You can accomplish this without patch by passing in objects as you need them: by explicitly passing them in, it makes it really easy to mock:
class MyObject:
def __init__(self, name):
self.name = name
def save(self, db):
db.write(self.to_dict())
def to_dict():
return { 'name': self.name }
def test_myobject_save():
import mock
my_object = MyObject("foo")
db = mock.Mock()
my_object.save(db)
assert db.write.assert_called_with({
'name': 'foo'
})
Decouple complex state #
Complex state coupling occurs when you attempt to hide a lot of the difficulty with creating objects from a user. Using the database above, as an example:
class MyObject:
def __init__(self, db_url, name):
self._db = db_connection(db_url)
self.name = name
def save(self):
self._db.write(self.to_dict())
def to_dict():
return { 'name': self.name }
Now the only way to actually test this save method (aside from a full stack test) is to mock the db_connection method. It wouldn't work to assign the db attribute afterward (my_object._db = Mock()) because this would mean that the objects was already instantiated: your db connection already exists, creating extra overhead you won't used.

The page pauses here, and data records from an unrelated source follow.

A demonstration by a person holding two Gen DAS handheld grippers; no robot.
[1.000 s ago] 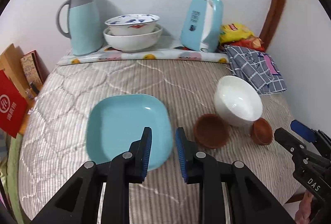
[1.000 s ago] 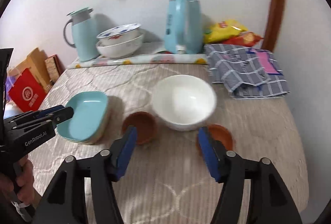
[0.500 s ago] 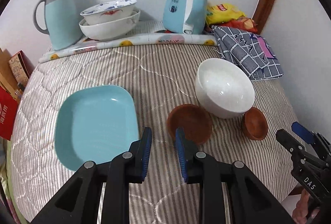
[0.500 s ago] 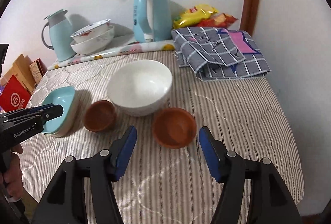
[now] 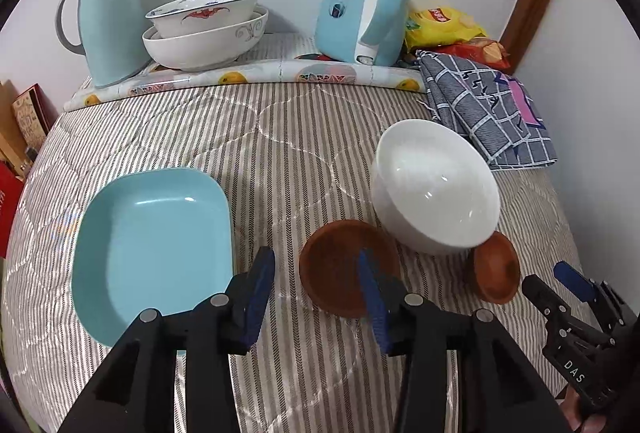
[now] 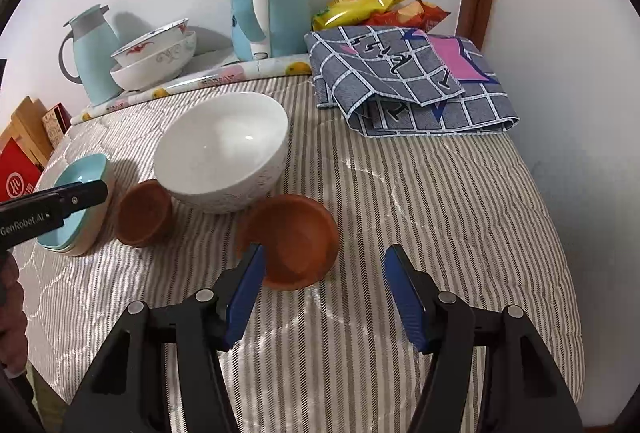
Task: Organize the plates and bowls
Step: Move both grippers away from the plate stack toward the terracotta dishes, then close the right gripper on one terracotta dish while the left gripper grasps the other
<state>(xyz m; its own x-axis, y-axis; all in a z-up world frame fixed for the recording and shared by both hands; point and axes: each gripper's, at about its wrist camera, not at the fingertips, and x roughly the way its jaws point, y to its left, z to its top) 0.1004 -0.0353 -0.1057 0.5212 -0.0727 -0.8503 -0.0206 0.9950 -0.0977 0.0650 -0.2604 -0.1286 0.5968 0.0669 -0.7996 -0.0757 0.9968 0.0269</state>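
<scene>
Only the right wrist view shows the blue plate stacked on 2 others. "GenRobot.AI" marks the left gripper, "DAS" the right gripper; both jaws gape empty.

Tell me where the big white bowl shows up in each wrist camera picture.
Left wrist: big white bowl sits right of centre, behind both brown dishes.
Right wrist: the bowl sits left of centre, just behind the brown dishes.
Shared landmark: blue electric kettle standing by the back wall.
</scene>
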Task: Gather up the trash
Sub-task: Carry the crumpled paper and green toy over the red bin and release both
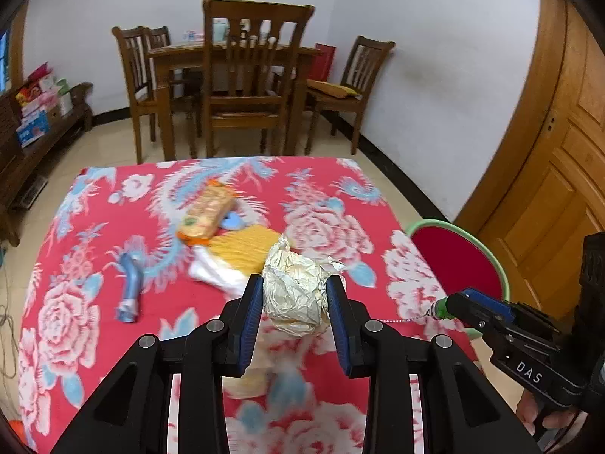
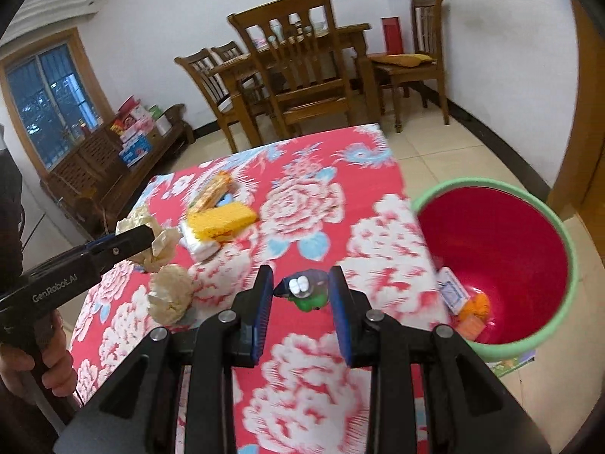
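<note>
Two grippers are loaded at once, and each needs its own care. Nearest me, the left gripper (image 1: 295, 295) pinches a crumpled paper wad (image 1: 297, 283) between its blue pads, the wad bulging above and below the fingers, held just over the floral cloth (image 1: 75, 302). The right gripper (image 2: 300, 289) pinches a small green toy (image 2: 308, 293) with white eyes; from the left camera a thin bead chain (image 1: 401, 319) dangles from it. I'd say the step in hand is carrying both to the bin (image 2: 567, 283), the red tub with a green rim just off the table's right edge, which already has a few scraps at its bottom. To do it well, the right one ought to go first, since it is closer to the rim, and let go only once it is well over the opening so the chain doesn't catch the lip. The left should keep its squeeze gentle and level; paper springs back and may slip. A second wad (image 2: 168, 295) lies on the cloth near the left gripper. Farther along the cloth lie a yellow sponge (image 2: 223, 221), a biscuit pack (image 1: 206, 212) and a blue tube (image 1: 128, 291), not yet picked up.
</note>
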### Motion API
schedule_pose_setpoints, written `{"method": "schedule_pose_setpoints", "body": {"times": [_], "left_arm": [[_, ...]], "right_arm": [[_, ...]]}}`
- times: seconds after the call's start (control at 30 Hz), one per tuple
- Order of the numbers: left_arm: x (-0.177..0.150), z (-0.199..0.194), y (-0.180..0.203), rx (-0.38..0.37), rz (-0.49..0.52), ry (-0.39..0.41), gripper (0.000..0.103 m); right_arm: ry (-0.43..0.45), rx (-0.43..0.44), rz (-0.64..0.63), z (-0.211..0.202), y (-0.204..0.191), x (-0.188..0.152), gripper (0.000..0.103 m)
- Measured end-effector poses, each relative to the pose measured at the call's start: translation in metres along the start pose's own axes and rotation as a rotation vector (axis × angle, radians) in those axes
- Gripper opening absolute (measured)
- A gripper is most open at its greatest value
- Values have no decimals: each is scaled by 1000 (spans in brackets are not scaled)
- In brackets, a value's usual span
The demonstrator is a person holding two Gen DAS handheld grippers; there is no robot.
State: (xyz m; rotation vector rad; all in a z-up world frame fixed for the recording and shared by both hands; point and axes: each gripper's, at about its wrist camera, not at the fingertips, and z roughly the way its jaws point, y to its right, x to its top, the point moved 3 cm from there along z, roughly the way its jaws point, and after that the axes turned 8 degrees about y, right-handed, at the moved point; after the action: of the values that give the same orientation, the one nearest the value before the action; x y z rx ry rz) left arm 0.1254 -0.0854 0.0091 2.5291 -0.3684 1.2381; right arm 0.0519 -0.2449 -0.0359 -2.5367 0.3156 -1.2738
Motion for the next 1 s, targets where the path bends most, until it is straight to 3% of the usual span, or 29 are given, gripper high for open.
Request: {"method": "schedule_pose_setpoints", "body": {"times": [0.5,1.0], "left_arm": [[-7,20,70,-105,69,-38,34],[-9,46,130,-179,150,-79,34]], "right_arm": [[42,-127,130,-27,86,-3,33],[34,-215,240,-21,155,-7,33]]}}
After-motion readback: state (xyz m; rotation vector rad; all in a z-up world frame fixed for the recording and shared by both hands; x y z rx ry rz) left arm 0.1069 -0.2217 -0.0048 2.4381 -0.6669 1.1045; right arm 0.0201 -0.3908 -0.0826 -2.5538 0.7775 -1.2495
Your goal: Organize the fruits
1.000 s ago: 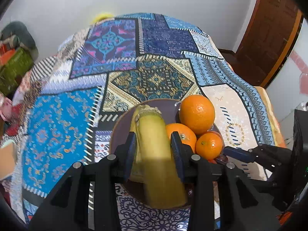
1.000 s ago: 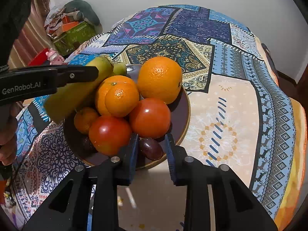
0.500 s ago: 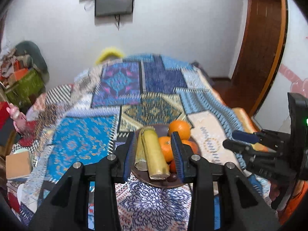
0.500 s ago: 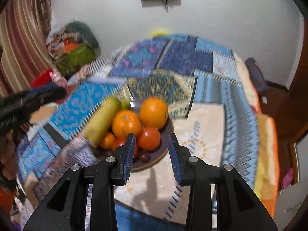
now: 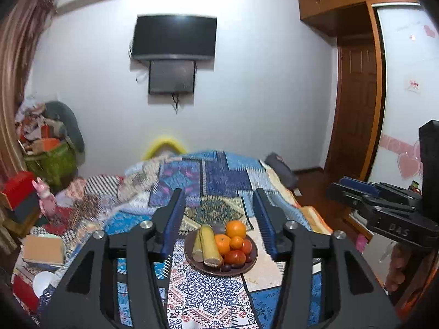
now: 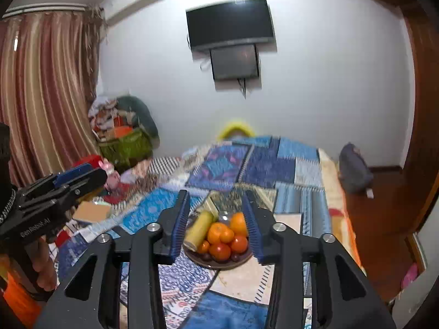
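while both the left gripper (image 5: 219, 220) and right gripper (image 6: 216, 222) hang wide open and empty, the plate (image 5: 204, 269) holds bananas (image 5: 210, 246), oranges (image 5: 235, 229) and tomatoes (image 5: 235, 257) near the patchwork bedspread's (image 5: 203, 298) front edge.

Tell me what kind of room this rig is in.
Most likely a home bedroom: a bed under a patchwork quilt, a wall-mounted TV, striped curtains. The fruit plate sits on the quilt.

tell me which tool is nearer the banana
Left, slightly, as far as I can tell. The left tool hangs open and pulled back in line with the banana; the right tool, also open, sits off to its right.
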### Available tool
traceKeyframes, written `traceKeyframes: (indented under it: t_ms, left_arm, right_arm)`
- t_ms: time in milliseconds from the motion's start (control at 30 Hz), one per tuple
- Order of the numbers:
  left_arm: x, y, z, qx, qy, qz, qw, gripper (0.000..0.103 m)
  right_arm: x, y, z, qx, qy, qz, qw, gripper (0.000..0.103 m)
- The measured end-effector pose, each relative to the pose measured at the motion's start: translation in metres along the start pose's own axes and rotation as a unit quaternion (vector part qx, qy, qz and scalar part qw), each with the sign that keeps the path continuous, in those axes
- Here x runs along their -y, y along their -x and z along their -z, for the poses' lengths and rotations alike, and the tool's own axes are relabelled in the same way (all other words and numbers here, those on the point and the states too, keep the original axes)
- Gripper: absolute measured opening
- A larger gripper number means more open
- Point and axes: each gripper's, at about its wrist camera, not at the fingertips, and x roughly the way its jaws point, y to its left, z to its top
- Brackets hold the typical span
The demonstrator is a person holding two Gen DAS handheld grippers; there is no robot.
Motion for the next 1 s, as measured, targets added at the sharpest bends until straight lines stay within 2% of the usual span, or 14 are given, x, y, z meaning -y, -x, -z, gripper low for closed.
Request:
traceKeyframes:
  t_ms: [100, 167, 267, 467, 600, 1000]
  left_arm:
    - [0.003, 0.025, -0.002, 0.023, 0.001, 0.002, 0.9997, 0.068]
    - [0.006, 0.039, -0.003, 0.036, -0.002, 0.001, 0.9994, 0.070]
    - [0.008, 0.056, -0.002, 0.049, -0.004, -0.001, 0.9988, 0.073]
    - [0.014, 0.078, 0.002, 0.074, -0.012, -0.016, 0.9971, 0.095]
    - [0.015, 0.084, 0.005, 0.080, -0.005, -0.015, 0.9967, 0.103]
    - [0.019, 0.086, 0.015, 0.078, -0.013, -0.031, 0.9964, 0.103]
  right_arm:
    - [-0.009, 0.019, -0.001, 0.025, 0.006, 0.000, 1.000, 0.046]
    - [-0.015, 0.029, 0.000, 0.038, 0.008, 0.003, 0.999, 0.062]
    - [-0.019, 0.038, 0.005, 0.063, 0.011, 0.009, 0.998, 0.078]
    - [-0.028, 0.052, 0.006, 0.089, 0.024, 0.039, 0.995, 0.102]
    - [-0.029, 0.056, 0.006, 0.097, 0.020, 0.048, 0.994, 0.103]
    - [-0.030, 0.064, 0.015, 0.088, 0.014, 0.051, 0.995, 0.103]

Instead of trying to hide the complex state from the user of your class, let them actually choose the db object to pass in:
class MyObject:
def __init__(self, db, name):
self._db = db
self.name = name
def save(self):
self._db.write(self.to_dict())
def to_dict():
return { 'name': self.name }
def test_myobject_save():
import mock
db = mock.Mock()
my_object = MyObject(db, "foo")
my_object.save()
assert db.write.assert_called_with({
'name': 'foo'
})
This not only allows us to test operations on complex objects, but also makes the class more flexible as well (e.g. compatible with more db objects than just the one that db_connection returns)
Final thoughts #
Once again, patch exists for a reason. It's almost like a magic wand that allows you to test otherwise untestable code. But this magic wand comes with making your life harder the more you use it.
So all in all: beware the dangers of patching.